How to complete this task:
Output only the lines below from the one containing "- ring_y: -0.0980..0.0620" to the one containing "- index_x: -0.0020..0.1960", exactly as written, both ends kept.

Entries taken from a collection
◆ ◆ ◆ ◆ ◆ ◆ ◆

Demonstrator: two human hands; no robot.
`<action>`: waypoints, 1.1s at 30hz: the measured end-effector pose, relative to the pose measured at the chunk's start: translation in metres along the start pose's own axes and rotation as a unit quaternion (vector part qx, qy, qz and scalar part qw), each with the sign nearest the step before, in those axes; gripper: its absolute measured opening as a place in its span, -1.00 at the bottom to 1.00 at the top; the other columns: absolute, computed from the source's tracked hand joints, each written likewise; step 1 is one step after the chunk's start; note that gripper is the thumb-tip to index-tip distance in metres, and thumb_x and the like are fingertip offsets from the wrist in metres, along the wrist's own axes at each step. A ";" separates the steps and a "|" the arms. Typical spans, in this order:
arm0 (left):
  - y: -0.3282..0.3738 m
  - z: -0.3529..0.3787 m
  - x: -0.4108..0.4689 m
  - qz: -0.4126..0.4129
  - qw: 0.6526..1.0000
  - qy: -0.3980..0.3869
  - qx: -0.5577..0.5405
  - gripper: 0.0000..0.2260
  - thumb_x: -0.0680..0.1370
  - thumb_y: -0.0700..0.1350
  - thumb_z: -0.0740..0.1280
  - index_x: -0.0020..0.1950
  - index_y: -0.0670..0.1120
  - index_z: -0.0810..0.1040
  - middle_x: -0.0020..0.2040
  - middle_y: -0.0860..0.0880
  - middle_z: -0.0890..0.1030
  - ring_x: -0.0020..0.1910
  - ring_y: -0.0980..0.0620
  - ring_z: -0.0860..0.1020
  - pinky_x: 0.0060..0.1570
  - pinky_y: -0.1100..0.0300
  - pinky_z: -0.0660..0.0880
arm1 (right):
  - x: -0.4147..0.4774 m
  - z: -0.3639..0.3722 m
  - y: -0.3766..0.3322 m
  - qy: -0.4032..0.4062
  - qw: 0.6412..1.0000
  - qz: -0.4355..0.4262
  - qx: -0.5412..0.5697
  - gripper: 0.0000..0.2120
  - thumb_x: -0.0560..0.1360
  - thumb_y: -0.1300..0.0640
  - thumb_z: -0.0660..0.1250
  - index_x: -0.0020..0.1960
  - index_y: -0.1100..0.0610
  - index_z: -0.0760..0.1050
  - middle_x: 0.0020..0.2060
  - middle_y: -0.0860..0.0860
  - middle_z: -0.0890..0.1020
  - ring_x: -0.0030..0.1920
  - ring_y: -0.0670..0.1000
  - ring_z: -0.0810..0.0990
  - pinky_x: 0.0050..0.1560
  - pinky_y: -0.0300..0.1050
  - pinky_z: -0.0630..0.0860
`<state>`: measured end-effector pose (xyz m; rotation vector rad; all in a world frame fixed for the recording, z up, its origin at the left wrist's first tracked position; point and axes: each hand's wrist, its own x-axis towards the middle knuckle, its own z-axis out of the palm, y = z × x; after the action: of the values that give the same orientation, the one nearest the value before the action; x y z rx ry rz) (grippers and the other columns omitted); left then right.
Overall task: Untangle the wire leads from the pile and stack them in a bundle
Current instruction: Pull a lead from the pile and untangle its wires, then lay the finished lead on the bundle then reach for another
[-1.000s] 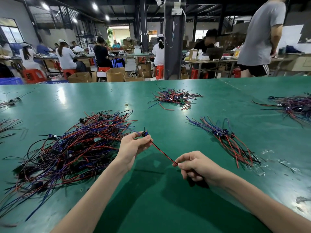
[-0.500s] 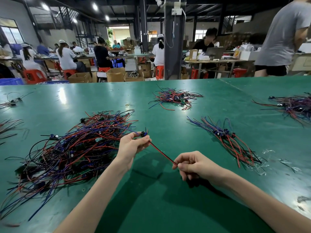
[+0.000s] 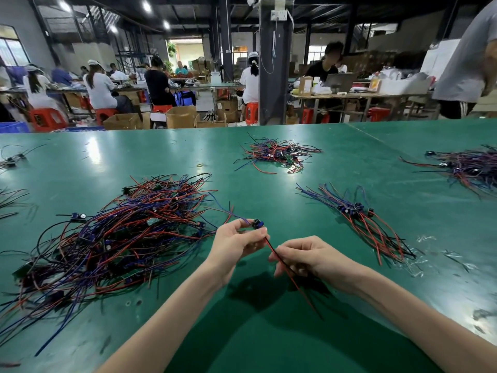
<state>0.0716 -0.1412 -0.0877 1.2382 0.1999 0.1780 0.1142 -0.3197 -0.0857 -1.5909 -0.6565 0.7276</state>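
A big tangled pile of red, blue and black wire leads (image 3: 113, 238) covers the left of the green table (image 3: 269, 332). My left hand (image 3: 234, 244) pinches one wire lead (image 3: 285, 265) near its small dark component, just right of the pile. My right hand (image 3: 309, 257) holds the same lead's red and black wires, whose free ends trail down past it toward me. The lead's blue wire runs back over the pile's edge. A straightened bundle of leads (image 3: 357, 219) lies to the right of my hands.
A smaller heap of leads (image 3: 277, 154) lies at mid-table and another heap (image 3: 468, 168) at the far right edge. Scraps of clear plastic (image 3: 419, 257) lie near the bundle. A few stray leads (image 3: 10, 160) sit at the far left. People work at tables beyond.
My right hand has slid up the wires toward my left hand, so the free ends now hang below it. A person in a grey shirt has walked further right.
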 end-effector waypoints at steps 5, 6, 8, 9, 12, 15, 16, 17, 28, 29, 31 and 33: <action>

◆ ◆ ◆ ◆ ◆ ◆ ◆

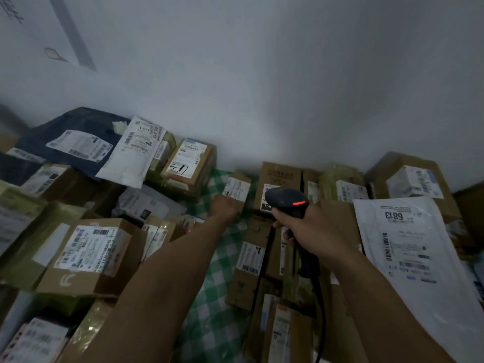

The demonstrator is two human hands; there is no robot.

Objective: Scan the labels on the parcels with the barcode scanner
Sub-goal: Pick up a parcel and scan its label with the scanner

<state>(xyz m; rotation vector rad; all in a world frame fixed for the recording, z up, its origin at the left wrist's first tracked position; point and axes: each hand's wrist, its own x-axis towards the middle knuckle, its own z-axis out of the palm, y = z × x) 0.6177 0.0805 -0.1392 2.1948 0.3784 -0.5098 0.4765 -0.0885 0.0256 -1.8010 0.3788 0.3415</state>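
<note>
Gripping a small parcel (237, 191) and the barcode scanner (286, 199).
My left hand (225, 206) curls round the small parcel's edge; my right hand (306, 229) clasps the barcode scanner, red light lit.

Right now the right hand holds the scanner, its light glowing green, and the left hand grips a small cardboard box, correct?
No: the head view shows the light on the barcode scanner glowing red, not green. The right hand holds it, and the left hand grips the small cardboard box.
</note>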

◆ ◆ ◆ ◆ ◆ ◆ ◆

Output of the exercise:
  - ring_y: -0.0980..0.0620
  - ring_z: -0.0860..0.1020
  - pinky_x: 0.0060..0.1570
  - pinky_y: -0.1100..0.0300
  - pinky_z: -0.0660..0.0880
arm1 (right):
  - x: -0.4147..0.4774 m
  - z: -0.3639..0.3722 m
  - y: -0.3766..0.3322 m
  - qy: -0.4032..0.4062
  - qw: 0.6412..1.0000
  - qz: -0.4355..0.4262
  - qx: -0.5412..0.5697
  - gripper: 0.0000..0.2120
  - thumb_x: -0.0560..0.1360
  - thumb_y: -0.1300..0.0640
  - thumb_z: -0.0660..0.1250
  - index_x: -0.0020..0.1960

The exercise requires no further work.